Task directions: Reproduce the material that follows, keeping every line exactly as it is.

(Beginning of Records for the exercise)

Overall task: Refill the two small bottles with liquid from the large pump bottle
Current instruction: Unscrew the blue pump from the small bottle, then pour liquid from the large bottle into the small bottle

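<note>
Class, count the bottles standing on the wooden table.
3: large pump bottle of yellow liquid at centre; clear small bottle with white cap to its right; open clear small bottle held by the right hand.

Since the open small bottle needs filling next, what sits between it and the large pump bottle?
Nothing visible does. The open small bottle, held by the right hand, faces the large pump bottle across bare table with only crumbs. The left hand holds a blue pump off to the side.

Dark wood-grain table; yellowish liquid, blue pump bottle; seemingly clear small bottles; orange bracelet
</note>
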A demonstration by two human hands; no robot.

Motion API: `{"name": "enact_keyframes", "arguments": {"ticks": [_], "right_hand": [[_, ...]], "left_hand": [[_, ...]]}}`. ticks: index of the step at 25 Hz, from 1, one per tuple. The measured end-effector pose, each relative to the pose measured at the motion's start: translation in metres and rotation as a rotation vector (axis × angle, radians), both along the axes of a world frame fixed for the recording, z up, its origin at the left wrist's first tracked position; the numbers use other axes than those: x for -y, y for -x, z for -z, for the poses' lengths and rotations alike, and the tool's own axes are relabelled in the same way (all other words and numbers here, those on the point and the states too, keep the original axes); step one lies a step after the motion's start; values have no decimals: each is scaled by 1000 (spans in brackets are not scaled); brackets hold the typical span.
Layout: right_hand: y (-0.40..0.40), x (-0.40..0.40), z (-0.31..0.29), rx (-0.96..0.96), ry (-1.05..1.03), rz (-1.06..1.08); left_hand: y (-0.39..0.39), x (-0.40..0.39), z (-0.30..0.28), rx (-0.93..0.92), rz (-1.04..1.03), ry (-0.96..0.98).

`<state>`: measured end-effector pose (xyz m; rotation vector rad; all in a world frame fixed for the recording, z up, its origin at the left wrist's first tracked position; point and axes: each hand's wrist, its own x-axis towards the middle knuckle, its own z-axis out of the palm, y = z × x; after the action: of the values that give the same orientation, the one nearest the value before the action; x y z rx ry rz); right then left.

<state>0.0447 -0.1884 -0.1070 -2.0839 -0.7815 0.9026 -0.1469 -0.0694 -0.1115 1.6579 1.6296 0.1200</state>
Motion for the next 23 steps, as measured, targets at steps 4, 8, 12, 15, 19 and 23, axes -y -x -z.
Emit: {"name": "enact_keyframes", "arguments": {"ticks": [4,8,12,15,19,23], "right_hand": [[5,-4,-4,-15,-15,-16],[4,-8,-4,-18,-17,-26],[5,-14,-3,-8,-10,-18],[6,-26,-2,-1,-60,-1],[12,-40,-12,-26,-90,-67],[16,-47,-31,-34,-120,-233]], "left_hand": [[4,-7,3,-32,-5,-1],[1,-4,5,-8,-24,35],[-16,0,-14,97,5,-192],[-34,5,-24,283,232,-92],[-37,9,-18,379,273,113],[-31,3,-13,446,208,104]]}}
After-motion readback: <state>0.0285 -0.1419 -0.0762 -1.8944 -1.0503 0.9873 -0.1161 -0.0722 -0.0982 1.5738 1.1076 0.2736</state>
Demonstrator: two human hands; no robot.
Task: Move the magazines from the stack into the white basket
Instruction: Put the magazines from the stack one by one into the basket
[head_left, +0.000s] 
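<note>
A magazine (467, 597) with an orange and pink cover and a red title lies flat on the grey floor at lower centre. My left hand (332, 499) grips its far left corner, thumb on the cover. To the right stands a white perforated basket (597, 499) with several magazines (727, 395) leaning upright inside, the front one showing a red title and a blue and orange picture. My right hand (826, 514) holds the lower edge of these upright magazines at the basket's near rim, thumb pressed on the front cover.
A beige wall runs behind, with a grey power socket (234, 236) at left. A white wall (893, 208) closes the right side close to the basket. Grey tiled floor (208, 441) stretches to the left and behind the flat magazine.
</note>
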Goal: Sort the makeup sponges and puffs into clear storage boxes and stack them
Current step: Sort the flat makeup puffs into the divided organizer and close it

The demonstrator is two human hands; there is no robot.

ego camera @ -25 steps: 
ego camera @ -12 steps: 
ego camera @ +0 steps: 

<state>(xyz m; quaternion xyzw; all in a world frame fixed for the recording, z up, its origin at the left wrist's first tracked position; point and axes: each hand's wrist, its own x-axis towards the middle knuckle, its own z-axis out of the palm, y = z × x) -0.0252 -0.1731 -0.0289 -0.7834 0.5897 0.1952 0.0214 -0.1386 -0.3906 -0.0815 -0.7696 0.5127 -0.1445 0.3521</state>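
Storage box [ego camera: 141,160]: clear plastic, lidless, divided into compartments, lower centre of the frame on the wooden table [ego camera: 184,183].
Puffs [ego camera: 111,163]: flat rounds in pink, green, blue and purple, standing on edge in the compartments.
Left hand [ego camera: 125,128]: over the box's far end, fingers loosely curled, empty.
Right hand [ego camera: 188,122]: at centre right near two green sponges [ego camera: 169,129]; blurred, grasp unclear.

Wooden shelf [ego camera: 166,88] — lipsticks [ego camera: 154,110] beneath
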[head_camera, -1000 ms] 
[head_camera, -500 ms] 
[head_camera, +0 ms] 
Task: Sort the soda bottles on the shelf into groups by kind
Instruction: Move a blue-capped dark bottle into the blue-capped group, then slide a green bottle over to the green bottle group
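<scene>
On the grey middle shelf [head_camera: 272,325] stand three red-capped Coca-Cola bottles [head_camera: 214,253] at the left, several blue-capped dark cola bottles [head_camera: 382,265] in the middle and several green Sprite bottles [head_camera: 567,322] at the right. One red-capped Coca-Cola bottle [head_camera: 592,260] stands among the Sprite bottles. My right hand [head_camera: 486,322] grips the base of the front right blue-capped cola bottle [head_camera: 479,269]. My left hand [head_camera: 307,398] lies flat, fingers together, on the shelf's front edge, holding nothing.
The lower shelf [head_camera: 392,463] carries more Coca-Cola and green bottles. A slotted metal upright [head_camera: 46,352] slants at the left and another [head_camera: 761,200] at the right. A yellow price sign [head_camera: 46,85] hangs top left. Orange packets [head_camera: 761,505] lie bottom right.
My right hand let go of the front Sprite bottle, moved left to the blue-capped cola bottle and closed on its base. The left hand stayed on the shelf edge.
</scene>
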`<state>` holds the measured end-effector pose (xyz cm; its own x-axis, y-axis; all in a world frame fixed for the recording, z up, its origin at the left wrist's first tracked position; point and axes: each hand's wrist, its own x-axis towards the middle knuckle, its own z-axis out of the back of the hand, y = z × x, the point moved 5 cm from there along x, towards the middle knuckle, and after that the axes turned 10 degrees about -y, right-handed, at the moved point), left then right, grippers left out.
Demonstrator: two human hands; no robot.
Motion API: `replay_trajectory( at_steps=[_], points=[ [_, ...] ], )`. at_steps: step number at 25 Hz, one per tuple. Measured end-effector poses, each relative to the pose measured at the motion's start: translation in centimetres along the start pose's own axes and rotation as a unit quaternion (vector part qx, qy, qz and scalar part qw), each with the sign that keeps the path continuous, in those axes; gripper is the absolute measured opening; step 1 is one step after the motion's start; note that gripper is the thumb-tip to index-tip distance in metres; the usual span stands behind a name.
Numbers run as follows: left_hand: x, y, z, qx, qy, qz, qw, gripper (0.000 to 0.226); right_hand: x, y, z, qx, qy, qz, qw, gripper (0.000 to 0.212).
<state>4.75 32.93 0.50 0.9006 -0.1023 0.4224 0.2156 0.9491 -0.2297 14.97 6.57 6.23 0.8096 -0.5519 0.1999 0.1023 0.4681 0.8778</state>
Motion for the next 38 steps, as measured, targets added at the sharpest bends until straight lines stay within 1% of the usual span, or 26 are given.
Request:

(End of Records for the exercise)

Task response:
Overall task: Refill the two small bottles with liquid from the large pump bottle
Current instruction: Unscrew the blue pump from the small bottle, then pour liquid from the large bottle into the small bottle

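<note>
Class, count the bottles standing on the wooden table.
3: large pump bottle of yellow liquid at centre; clear small bottle with white cap to its right; open clear small bottle held by the right hand.

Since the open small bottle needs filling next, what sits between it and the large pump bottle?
Nothing visible does. The open small bottle, held by the right hand, faces the large pump bottle across bare table with only crumbs. The left hand holds a blue pump off to the side.

Dark wood-grain table; yellowish liquid, blue pump bottle; seemingly clear small bottles; orange bracelet
</note>
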A demonstration by two human hands; no robot.

Motion API: `{"name": "enact_keyframes", "arguments": {"ticks": [_], "right_hand": [[_, ...]], "left_hand": [[_, ...]]}}`. ticks: index of the step at 25 Hz, from 1, one per tuple. The measured end-effector pose, each relative to the pose measured at the motion's start: translation in metres and rotation as a rotation vector (axis × angle, radians), both along the axes of a world frame fixed for the recording, z up, its origin at the left wrist's first tracked position; the numbers use other axes than those: x for -y, y for -x, z for -z, for the poses' lengths and rotations alike, and the tool's own axes are relabelled in the same way (all other words and numbers here, those on the point and the states too, keep the original axes); step one lies a step after the motion's start; values have no decimals: each is scaled by 1000 (spans in brackets are not scaled); brackets hold the typical span.
Layout: right_hand: y (-0.40..0.40), x (-0.40..0.40), z (-0.31..0.29), rx (-0.96..0.96), ry (-1.05..1.03), rz (-1.06..1.08); left_hand: y (-0.39..0.39), x (-0.40..0.39), z (-0.30..0.28), rx (-0.93..0.92), rz (-1.04..1.03), ry (-0.96..0.98).

`<state>`: measured end-effector pose (xyz m; rotation vector rad; all in a world frame fixed for the recording, z up, its origin at the left wrist's first tracked position; point and axes: each hand's wrist, its own x-axis towards the middle knuckle, its own z-axis out of the palm, y = z × x; after the action: of the values that give the same orientation, the one nearest the value before the action; x y z rx ry rz); right then left.

<state>0.0447 -0.1884 -0.1070 -2.0839 -0.7815 0.9026 -0.1469 -0.0694 -0.1115 1.6579 1.6296 0.1200</state>
Motion for the next 23 steps, as measured, targets at steps 4, 8, 12, 15, 19 and 23, axes -y -x -z.
Emit: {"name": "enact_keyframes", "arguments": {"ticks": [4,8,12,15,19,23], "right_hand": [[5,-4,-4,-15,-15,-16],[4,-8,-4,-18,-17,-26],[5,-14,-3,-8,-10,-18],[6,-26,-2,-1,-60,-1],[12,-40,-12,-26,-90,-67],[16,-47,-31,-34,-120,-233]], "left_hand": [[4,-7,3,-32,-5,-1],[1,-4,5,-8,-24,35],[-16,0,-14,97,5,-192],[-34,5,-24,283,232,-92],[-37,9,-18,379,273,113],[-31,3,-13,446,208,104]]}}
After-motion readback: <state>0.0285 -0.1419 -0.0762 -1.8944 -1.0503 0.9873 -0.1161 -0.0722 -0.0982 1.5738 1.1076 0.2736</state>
Demonstrator: two human hands; no robot.
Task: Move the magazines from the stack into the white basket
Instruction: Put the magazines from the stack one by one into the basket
[head_left, +0.000s] 
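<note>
A magazine (467, 597) with an orange and pink cover and a red title lies flat on the grey floor at lower centre. My left hand (332, 499) grips its far left corner, thumb on the cover. To the right stands a white perforated basket (597, 499) with several magazines (727, 395) leaning upright inside, the front one showing a red title and a blue and orange picture. My right hand (826, 514) holds the lower edge of these upright magazines at the basket's near rim, thumb pressed on the front cover.
A beige wall runs behind, with a grey power socket (234, 236) at left. A white wall (893, 208) closes the right side close to the basket. Grey tiled floor (208, 441) stretches to the left and behind the flat magazine.
</note>
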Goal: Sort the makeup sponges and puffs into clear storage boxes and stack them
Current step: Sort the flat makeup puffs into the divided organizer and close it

The demonstrator is two human hands; there is no robot.

ego camera @ -25 steps: 
ego camera @ -12 steps: 
ego camera @ +0 steps: 

<state>(xyz m; quaternion xyzw; all in a world frame fixed for the recording, z up, its origin at the left wrist's first tracked position; point and axes: each hand's wrist, its own x-axis towards the middle knuckle, its own z-axis out of the palm, y = z × x) -0.0252 -0.1731 -0.0289 -0.7834 0.5897 0.1952 0.0214 -0.1386 -0.3906 -0.0815 -0.7696 0.5127 -0.1445 0.3521</state>
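Storage box [ego camera: 141,160]: clear plastic, lidless, divided into compartments, lower centre of the frame on the wooden table [ego camera: 184,183].
Puffs [ego camera: 111,163]: flat rounds in pink, green, blue and purple, standing on edge in the compartments.
Left hand [ego camera: 125,128]: over the box's far end, fingers loosely curled, empty.
Right hand [ego camera: 188,122]: at centre right near two green sponges [ego camera: 169,129]; blurred, grasp unclear.

Wooden shelf [ego camera: 166,88] — lipsticks [ego camera: 154,110] beneath
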[head_camera, -1000 ms] 
[head_camera, -500 ms] 
[head_camera, +0 ms] 
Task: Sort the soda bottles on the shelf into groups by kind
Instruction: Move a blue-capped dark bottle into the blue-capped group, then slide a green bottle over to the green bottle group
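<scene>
On the grey middle shelf [head_camera: 272,325] stand three red-capped Coca-Cola bottles [head_camera: 214,253] at the left, several blue-capped dark cola bottles [head_camera: 382,265] in the middle and several green Sprite bottles [head_camera: 567,322] at the right. One red-capped Coca-Cola bottle [head_camera: 592,260] stands among the Sprite bottles. My right hand [head_camera: 486,322] grips the base of the front right blue-capped cola bottle [head_camera: 479,269]. My left hand [head_camera: 307,398] lies flat, fingers together, on the shelf's front edge, holding nothing.
The lower shelf [head_camera: 392,463] carries more Coca-Cola and green bottles. A slotted metal upright [head_camera: 46,352] slants at the left and another [head_camera: 761,200] at the right. A yellow price sign [head_camera: 46,85] hangs top left. Orange packets [head_camera: 761,505] lie bottom right.
My right hand let go of the front Sprite bottle, moved left to the blue-capped cola bottle and closed on its base. The left hand stayed on the shelf edge.
</scene>
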`<state>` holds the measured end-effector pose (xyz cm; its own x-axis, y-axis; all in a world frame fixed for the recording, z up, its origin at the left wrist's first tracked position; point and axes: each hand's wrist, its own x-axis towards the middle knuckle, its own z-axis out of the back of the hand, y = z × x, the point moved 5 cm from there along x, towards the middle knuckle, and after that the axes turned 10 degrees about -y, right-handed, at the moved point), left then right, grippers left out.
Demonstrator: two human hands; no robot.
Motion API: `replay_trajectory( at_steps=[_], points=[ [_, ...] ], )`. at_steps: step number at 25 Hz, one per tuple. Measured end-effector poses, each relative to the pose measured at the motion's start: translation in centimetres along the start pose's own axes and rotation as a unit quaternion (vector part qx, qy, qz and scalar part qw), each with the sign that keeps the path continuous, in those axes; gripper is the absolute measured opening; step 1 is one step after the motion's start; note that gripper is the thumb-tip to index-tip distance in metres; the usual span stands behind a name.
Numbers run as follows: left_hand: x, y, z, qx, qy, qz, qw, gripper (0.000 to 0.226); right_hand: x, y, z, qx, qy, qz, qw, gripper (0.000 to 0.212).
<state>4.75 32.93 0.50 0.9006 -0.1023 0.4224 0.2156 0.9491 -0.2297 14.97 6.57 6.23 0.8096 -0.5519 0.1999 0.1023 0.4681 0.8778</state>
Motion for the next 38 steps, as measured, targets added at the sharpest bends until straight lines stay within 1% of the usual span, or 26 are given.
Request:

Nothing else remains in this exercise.